WHAT IS REQUIRED: Each line below must be reproduced exactly as it stands. Pictures stay out of the copy.

EXERCISE DATA:

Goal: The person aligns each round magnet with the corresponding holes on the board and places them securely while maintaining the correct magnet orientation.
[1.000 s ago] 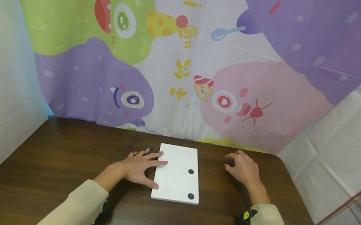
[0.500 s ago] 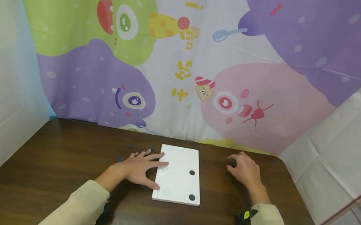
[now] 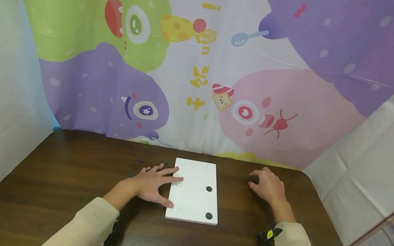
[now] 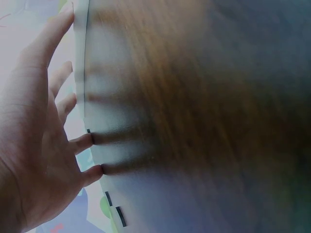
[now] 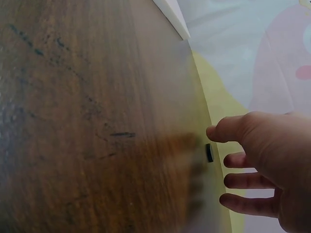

THE ANSWER:
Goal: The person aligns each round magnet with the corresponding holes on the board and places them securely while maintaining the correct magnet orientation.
[1.000 s ago] 
[0.500 s ago] 
[now] 
[now] 
[now] 

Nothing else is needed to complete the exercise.